(Records from a dataset)

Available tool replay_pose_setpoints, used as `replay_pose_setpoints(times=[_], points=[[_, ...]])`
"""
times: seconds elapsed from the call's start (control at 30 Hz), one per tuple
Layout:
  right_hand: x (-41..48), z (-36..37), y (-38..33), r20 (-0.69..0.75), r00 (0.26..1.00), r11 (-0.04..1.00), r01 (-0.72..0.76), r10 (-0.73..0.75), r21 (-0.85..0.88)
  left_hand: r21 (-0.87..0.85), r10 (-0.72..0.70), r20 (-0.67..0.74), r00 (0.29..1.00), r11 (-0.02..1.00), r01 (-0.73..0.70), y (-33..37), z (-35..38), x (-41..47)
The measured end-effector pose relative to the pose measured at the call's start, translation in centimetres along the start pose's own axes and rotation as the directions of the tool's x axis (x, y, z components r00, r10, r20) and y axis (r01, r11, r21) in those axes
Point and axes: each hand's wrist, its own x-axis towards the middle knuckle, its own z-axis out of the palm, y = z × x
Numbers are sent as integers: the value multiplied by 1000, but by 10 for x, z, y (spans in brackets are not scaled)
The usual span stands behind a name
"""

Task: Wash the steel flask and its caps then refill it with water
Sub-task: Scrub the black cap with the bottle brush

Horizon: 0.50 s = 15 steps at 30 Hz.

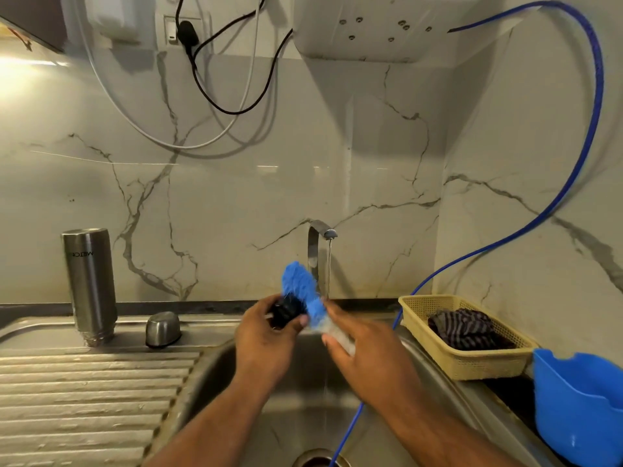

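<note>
The steel flask (89, 284) stands upside down on the drainboard at the left, mouth on the steel. Beside it lies a domed steel cap (163, 329). Over the sink basin (215, 372) my left hand (266, 335) grips a small black cap (286, 311). My right hand (362, 352) holds the pale handle of a blue bristle brush (301, 287), whose head is against the black cap. A thin stream of water runs from the tap (318, 246) just behind the brush.
A ribbed steel drainboard (84, 406) fills the left. At the right stand a beige plastic basket (468, 362) with a striped cloth and a blue plastic tub (580, 406). A blue hose (573, 176) drops into the sink. Cables hang on the marble wall.
</note>
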Motion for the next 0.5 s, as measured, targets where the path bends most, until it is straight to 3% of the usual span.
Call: replay_pose_setpoints(times=[0.1, 0.2, 0.27, 0.37, 0.43, 0.5], points=[[-9, -1, 0, 49, 999, 1000, 20, -20, -10, -163, -74, 2, 997, 984, 73, -7, -17, 10], [2, 4, 1, 17, 1000, 1000, 0, 0, -8, 37, -15, 157, 988, 999, 9, -6, -7, 0], [7, 6, 3, 15, 1000, 1000, -6, 6, 0, 59, -28, 151, 988, 998, 19, 0, 6, -5], [-3, 2, 6, 44, 999, 1000, 13, -12, -10, -197, -165, 66, 984, 965, 175, -2, -1, 6], [-7, -1, 4, 65, 997, 1000, 30, -29, -11, -348, -248, 101, 964, 899, 267, -3, -10, 8], [-2, 2, 2, 50, 998, 999, 47, -46, -25, -332, -236, 170, 957, 901, 281, -4, -7, 1]])
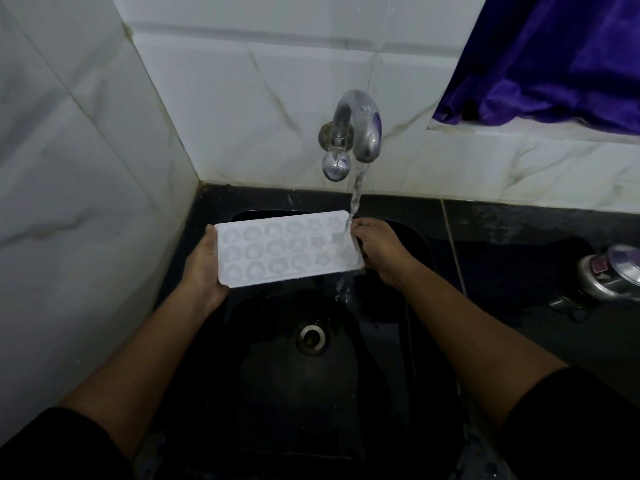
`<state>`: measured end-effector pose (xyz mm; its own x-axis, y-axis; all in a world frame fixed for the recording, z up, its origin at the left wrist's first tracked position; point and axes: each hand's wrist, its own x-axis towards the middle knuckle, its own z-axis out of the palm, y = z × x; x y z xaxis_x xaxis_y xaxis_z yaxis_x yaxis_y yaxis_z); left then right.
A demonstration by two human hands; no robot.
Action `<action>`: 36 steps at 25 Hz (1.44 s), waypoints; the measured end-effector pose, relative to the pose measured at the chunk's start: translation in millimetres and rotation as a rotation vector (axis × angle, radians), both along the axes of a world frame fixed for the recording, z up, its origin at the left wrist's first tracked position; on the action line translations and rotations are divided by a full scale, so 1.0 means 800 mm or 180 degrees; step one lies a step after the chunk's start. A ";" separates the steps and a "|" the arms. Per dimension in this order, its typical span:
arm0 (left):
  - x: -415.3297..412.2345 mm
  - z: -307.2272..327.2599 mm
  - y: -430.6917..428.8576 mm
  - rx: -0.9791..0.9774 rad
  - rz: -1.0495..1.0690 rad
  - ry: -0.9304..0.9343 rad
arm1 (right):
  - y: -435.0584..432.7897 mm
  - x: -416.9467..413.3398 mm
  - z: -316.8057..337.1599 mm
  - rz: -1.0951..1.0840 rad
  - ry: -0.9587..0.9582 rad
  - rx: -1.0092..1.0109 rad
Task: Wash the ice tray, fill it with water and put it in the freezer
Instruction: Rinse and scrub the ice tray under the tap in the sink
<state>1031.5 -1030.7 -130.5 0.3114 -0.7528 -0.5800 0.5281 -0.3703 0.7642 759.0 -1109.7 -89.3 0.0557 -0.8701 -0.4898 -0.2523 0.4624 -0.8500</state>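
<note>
Running from the tap point(360, 126), water point(356, 192) strikes the right end of the white ice tray point(287, 249), held mid-frame over the black sink point(263, 393). The left hand point(202, 268) and right hand point(377, 249) grip its short ends with curled fingers. Overflow drops off the tray's lower right corner into the sink.

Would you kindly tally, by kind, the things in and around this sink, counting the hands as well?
hands: 2 (left hand, right hand, each holding one end of the tray)
ice tray: 1
tap: 1
sink: 1
purple cloth: 1
metal pot: 1
Total: 7
</note>
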 end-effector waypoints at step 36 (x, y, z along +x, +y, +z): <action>-0.078 0.037 0.056 0.0346 0.0091 0.0136 | 0.050 -0.059 -0.014 0.0138 -0.0017 0.0244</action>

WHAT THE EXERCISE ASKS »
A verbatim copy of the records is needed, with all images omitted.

SOLUTION »
Available tool replay_pose_setpoints, used as `replay_pose_setpoints(times=[_], points=[[_, ...]])`
"""
times: seconds elapsed from the call's start (control at 30 Hz), one per tuple
Layout:
  right_hand: x (-41..48), z (-36..37), y (-38..33), r20 (-0.69..0.75), r00 (0.26..1.00), r11 (-0.04..1.00), r01 (-0.72..0.76), r10 (-0.73..0.75), r21 (-0.85..0.88)
  left_hand: r21 (-0.87..0.85), r10 (-0.72..0.70), r20 (-0.67..0.74), r00 (0.29..1.00), r11 (-0.02..1.00), r01 (-0.73..0.70), y (-33..37), z (-35..38), x (-41..47)
The measured end-effector pose relative to the pose measured at the call's start, translation in centimetres along the start pose's own axes and rotation as the directions of the tool's x axis (x, y, z components r00, r10, r20) and y axis (r01, r11, r21) in those axes
Point and axes: each hand's wrist, its own x-axis towards the middle knuckle, its own z-axis out of the palm, y = z × x
Numbers are sent as integers: the value multiplied by 1000, but by 10 for x, z, y (spans in brackets are not scaled)
The usual span stands behind a name
"""

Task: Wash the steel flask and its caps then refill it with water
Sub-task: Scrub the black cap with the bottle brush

Horizon: 0.50 s = 15 steps at 30 Hz.


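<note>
The steel flask (89, 284) stands upside down on the drainboard at the left, mouth on the steel. Beside it lies a domed steel cap (163, 329). Over the sink basin (215, 372) my left hand (266, 335) grips a small black cap (286, 311). My right hand (362, 352) holds the pale handle of a blue bristle brush (301, 287), whose head is against the black cap. A thin stream of water runs from the tap (318, 246) just behind the brush.
A ribbed steel drainboard (84, 406) fills the left. At the right stand a beige plastic basket (468, 362) with a striped cloth and a blue plastic tub (580, 406). A blue hose (573, 176) drops into the sink. Cables hang on the marble wall.
</note>
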Motion for the next 0.5 s, as measured, targets where the path bends most, until it is straight to 3% of the usual span.
Call: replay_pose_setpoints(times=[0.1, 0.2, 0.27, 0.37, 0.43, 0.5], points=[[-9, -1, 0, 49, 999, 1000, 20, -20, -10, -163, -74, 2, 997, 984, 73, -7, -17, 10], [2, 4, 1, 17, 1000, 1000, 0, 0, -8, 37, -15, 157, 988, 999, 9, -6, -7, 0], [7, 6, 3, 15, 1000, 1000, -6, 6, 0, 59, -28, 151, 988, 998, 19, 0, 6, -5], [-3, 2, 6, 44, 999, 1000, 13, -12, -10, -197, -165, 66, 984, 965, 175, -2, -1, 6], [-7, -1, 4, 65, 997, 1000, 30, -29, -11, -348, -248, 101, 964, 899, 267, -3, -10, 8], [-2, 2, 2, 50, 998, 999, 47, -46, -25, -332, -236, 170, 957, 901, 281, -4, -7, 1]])
`<state>`: measured end-effector pose (xyz mm; its own x-axis, y-axis; all in a world frame fixed for the recording, z up, its origin at the left wrist's first tracked position; point and axes: each hand's wrist, its own x-axis towards the middle knuckle, its own z-axis out of the palm, y = z × x; x y z xaxis_x xaxis_y xaxis_z yaxis_x yaxis_y yaxis_z); left then right.
A demonstration by two human hands; no robot.
Action `<action>`: 36 steps at 25 Hz (1.44 s), waypoints; the measured end-effector pose, relative to the pose measured at the chunk's start: translation in millimetres and rotation as a rotation vector (axis × angle, radians), both along the axes of a world frame fixed for the recording, z up, its origin at the left wrist's first tracked position; on the action line translations and rotations are divided by a full scale, so 1.0 means 800 mm or 180 degrees; step one lies a step after the chunk's start. A ";" separates the steps and a "|" the arms. Per dimension in this order, its typical span:
arm0 (left):
  - x: -415.3297..412.2345 mm
  - z: -307.2272..327.2599 mm
  - y: -430.6917..428.8576 mm
  - rx: -0.9791..0.9774 rad
  - rz: -1.0495..1.0690 rad
  - ry: -0.9304..0.9343 rad
arm1 (right):
  - y: -435.0584..432.7897 mm
  - x: -416.9467..413.3398 mm
  - z: -316.8057..337.1599 mm
  - rz: -1.0951..1.0840 rad
  - ry: -0.9587..0.9582 rad
  - rx: -1.0092..1.0109 rad
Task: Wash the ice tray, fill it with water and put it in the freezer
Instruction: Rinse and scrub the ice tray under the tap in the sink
<state>1031.5 -1030.7 -130.5 0.3114 -0.7528 -0.5800 0.5281 -0.3703 0.7642 759.0 -1109.7 -89.3 0.0557 -0.8701 -0.4898 -0.2523 0.4624 -0.8500</state>
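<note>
Running from the tap point(360, 126), water point(356, 192) strikes the right end of the white ice tray point(287, 249), held mid-frame over the black sink point(263, 393). The left hand point(202, 268) and right hand point(377, 249) grip its short ends with curled fingers. Overflow drops off the tray's lower right corner into the sink.

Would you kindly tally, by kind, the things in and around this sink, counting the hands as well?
hands: 2 (left hand, right hand, each holding one end of the tray)
ice tray: 1
tap: 1
sink: 1
purple cloth: 1
metal pot: 1
Total: 7
</note>
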 end-effector waypoints at step 36 (x, y, z along +x, +y, +z): <action>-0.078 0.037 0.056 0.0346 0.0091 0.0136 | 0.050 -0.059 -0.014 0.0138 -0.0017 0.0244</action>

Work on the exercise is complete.